**REQUIRED ACTION**
Extract exactly and only the lines of the data below, starting at the line with "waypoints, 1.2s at" and stopping after the final line.

**RECORDS FOR THE TASK**

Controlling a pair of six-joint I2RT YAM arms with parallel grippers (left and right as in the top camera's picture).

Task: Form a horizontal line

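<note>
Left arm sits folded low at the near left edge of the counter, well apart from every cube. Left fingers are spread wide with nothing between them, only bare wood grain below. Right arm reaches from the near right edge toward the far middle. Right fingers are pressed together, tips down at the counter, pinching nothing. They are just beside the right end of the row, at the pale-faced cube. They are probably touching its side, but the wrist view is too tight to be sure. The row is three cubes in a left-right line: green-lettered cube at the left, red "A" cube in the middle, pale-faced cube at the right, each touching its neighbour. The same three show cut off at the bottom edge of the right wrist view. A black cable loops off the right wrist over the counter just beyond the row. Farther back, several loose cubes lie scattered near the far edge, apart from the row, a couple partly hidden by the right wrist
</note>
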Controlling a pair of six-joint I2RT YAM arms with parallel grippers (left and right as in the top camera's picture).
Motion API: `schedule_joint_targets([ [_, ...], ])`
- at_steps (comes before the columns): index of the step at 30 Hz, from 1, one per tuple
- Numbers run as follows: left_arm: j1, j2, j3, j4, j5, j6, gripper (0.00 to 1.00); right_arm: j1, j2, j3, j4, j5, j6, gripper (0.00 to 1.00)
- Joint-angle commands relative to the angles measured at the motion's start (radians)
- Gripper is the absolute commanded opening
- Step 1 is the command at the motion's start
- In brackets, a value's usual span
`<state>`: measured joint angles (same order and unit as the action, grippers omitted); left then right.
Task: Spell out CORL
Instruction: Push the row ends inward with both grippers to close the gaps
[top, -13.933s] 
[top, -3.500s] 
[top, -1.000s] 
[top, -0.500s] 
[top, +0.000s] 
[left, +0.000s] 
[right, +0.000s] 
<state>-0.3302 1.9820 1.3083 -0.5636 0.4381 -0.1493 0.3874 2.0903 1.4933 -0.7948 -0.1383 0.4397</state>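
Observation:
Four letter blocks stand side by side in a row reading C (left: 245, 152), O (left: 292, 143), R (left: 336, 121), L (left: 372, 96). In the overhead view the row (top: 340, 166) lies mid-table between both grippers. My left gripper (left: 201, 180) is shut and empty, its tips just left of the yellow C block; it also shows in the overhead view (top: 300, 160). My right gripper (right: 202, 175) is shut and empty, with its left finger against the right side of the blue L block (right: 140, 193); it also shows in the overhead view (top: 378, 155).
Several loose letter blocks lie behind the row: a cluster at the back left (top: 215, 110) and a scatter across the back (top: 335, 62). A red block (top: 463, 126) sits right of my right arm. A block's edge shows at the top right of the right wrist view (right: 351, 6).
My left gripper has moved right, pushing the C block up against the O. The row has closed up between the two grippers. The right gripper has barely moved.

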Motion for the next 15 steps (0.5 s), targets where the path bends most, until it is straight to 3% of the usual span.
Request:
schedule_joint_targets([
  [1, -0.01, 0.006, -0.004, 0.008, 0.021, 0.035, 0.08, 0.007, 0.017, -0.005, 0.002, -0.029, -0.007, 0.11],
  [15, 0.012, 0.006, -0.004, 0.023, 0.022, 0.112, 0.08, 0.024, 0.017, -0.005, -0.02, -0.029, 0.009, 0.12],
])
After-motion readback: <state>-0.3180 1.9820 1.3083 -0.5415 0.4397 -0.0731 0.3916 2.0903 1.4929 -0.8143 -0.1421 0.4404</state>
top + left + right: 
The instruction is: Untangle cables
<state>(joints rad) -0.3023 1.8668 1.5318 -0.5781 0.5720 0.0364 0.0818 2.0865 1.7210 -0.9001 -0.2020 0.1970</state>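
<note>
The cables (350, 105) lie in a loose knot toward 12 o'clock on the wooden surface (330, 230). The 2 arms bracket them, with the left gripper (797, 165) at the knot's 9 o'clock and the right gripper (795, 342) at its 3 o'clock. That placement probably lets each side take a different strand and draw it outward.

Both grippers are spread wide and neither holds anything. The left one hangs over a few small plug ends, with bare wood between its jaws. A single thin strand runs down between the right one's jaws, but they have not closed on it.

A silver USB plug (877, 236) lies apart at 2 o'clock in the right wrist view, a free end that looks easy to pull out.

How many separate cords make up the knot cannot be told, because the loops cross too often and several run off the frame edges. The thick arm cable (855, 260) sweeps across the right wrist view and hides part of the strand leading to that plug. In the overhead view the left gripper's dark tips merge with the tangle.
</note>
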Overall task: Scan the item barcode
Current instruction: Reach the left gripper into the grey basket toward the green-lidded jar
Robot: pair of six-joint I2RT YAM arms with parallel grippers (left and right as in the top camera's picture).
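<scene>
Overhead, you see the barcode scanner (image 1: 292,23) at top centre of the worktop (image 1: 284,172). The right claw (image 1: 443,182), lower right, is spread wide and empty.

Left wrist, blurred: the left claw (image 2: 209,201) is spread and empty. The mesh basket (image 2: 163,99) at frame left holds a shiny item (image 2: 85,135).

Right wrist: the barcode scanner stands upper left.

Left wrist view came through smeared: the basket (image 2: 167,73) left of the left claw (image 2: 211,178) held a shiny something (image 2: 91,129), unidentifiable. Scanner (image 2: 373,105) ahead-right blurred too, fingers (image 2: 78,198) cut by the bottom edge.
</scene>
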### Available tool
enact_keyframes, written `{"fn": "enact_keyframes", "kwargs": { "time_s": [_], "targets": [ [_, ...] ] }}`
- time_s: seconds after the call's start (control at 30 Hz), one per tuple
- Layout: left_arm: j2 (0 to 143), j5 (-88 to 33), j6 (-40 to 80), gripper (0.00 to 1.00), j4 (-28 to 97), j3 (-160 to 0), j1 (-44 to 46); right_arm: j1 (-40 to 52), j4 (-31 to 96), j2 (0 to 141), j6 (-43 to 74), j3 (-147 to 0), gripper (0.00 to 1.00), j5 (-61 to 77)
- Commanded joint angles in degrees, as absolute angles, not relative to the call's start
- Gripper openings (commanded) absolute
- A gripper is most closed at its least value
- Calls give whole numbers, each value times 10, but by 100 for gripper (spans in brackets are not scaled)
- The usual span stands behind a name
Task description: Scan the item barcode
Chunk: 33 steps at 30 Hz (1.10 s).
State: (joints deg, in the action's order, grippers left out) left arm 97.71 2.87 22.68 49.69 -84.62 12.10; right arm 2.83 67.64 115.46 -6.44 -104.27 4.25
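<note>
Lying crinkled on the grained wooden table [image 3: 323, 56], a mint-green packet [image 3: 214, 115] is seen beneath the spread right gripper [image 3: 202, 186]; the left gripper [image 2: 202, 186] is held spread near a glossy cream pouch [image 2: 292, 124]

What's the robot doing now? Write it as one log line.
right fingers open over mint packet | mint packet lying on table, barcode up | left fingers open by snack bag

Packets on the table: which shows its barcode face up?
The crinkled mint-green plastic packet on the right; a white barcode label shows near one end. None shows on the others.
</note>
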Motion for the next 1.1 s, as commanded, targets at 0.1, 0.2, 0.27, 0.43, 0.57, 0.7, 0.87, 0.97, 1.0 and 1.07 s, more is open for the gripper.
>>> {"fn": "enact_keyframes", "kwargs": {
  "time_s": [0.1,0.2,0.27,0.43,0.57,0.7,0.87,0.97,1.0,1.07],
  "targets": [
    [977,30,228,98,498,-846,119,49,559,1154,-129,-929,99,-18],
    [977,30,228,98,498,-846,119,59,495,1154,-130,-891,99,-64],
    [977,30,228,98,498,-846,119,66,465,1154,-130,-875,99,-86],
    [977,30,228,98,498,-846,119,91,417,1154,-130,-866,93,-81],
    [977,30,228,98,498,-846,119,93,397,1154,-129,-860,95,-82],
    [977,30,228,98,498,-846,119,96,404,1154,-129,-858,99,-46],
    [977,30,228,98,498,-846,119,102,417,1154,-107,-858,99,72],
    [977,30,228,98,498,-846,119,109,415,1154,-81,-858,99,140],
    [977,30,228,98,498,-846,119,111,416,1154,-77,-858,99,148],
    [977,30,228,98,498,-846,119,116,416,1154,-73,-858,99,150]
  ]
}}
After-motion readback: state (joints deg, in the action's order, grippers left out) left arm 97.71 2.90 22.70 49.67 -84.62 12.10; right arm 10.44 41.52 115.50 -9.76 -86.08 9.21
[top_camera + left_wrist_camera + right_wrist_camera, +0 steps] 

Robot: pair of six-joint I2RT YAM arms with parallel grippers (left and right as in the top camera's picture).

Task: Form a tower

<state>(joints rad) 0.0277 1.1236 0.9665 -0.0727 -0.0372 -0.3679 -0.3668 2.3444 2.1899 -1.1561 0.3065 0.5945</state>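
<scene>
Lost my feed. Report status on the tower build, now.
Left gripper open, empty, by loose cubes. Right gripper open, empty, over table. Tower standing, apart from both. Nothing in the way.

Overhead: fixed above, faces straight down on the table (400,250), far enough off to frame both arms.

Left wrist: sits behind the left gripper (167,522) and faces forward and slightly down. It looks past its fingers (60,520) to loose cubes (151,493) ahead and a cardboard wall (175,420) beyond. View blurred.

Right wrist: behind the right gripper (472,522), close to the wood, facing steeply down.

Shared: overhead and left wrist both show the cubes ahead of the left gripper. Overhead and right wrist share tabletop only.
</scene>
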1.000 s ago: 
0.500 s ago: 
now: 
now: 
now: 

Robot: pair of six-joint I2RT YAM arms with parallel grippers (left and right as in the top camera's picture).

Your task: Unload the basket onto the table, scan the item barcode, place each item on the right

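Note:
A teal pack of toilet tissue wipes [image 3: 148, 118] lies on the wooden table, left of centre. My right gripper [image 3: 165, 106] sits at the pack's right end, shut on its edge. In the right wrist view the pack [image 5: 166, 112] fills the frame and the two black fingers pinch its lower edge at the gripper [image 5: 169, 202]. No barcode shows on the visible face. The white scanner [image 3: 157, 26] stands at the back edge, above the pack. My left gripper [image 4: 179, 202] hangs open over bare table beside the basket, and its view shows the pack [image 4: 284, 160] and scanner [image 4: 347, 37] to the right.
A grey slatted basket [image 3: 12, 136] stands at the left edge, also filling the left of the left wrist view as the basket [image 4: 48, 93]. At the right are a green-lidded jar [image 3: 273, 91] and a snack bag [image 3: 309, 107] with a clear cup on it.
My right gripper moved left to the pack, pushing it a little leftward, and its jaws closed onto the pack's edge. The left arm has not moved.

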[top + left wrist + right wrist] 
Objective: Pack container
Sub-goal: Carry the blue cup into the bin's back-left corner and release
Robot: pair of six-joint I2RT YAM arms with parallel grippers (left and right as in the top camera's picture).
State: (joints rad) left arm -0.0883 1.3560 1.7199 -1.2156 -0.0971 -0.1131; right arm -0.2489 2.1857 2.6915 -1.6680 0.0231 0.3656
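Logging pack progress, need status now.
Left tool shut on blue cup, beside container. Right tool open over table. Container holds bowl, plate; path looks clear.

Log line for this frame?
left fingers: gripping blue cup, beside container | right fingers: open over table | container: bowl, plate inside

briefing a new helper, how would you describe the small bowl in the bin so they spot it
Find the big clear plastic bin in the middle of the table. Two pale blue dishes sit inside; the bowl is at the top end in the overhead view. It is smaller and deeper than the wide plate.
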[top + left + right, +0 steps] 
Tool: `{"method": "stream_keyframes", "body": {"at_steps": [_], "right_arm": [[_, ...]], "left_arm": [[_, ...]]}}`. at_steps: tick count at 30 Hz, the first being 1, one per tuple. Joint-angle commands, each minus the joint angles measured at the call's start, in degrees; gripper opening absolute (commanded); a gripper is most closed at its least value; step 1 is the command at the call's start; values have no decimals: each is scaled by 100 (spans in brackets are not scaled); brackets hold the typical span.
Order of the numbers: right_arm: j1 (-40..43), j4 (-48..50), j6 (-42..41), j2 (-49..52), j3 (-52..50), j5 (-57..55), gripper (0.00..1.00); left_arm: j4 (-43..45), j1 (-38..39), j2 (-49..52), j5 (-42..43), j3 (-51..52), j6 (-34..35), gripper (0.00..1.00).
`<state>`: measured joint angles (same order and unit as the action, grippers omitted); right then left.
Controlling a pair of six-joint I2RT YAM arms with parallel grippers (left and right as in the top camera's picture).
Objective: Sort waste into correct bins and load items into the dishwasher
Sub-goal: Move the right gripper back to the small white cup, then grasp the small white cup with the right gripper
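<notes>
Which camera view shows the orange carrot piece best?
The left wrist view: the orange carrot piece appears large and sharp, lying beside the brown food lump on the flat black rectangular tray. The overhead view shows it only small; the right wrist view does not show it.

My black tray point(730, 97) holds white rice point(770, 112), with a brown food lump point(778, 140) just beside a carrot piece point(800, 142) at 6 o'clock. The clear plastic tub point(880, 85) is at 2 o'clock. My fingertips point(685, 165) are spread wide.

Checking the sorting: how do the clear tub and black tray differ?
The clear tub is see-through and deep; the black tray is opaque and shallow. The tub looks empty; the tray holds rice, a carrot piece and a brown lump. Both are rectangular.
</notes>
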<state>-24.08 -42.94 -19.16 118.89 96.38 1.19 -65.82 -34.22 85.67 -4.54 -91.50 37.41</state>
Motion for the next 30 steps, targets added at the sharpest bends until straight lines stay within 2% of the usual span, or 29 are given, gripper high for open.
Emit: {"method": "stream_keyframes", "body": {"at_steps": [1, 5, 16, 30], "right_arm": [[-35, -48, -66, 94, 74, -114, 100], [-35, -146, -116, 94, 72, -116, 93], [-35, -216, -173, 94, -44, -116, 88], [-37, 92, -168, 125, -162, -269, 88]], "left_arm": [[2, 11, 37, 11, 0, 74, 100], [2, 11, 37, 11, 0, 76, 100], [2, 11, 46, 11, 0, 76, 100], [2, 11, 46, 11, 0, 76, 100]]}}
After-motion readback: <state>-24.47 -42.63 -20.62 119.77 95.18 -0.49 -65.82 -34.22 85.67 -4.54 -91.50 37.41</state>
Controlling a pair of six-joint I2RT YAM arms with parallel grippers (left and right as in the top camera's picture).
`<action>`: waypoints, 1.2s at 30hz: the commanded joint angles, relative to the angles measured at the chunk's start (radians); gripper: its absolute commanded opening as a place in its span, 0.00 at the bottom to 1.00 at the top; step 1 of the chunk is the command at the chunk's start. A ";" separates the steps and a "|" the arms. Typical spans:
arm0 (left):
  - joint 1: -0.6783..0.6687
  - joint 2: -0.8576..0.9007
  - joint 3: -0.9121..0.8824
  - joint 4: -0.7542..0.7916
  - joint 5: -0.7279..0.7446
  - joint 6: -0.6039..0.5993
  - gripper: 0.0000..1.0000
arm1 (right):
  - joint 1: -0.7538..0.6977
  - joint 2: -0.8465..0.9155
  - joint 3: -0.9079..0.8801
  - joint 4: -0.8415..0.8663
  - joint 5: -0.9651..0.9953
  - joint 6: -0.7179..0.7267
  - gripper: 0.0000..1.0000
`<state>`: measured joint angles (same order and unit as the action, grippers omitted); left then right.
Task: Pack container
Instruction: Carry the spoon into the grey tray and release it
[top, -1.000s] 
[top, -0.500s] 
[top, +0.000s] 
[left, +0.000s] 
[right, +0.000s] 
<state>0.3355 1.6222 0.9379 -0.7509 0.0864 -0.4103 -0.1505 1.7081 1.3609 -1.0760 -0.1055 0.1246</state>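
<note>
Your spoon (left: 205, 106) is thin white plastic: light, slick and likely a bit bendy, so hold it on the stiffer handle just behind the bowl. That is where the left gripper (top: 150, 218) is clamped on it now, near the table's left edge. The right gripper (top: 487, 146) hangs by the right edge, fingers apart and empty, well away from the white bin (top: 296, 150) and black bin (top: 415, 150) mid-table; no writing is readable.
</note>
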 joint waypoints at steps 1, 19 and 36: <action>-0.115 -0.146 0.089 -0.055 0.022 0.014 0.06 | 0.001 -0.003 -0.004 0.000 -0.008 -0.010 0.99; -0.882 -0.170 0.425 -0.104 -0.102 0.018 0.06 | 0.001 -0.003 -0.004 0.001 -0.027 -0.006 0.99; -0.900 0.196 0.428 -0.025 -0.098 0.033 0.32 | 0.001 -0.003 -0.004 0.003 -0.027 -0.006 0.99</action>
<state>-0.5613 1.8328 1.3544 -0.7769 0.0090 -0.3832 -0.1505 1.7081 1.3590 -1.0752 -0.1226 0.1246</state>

**EXPECTED OUTPUT**
`<action>`: waypoints, 1.2s at 30hz: the commanded joint angles, relative to the angles measured at the chunk's start (radians); gripper: its absolute commanded opening as a place in its span, 0.00 at the bottom to 1.00 at the top; step 1 of the chunk is the command at the chunk's start. A ";" separates the steps and a "|" the arms. Typical spans:
arm0 (left):
  - joint 1: -0.6783..0.6687
  - joint 2: -0.8576..0.9007
  - joint 3: -0.9121..0.8824
  - joint 4: -0.7542..0.7916
  - joint 5: -0.7279..0.7446
  - joint 6: -0.6039..0.5993
  - gripper: 0.0000..1.0000
arm1 (right):
  - joint 1: -0.7538..0.6977
  - joint 2: -0.8465..0.9155
  - joint 3: -0.9079..0.8801
  - joint 4: -0.8415..0.8663
  - joint 5: -0.9651..0.9953
  - joint 6: -0.7179..0.7267
  - gripper: 0.0000..1.0000
`<state>`: measured joint angles (same order and unit as the action, grippers omitted); left then right.
Task: Pack container
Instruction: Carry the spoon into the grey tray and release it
[top, -1.000s] 
[top, -0.500s] 
[top, +0.000s] 
[left, +0.000s] 
[right, +0.000s] 
<state>0.3355 1.6222 0.9379 -0.7509 0.0864 -0.4103 -0.1505 1.7081 1.3609 -1.0760 -0.1055 0.1246</state>
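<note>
Your spoon (left: 205, 106) is thin white plastic: light, slick and likely a bit bendy, so hold it on the stiffer handle just behind the bowl. That is where the left gripper (top: 150, 218) is clamped on it now, near the table's left edge. The right gripper (top: 487, 146) hangs by the right edge, fingers apart and empty, well away from the white bin (top: 296, 150) and black bin (top: 415, 150) mid-table; no writing is readable.
</note>
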 joint waypoints at steps 1, 19 and 36: <action>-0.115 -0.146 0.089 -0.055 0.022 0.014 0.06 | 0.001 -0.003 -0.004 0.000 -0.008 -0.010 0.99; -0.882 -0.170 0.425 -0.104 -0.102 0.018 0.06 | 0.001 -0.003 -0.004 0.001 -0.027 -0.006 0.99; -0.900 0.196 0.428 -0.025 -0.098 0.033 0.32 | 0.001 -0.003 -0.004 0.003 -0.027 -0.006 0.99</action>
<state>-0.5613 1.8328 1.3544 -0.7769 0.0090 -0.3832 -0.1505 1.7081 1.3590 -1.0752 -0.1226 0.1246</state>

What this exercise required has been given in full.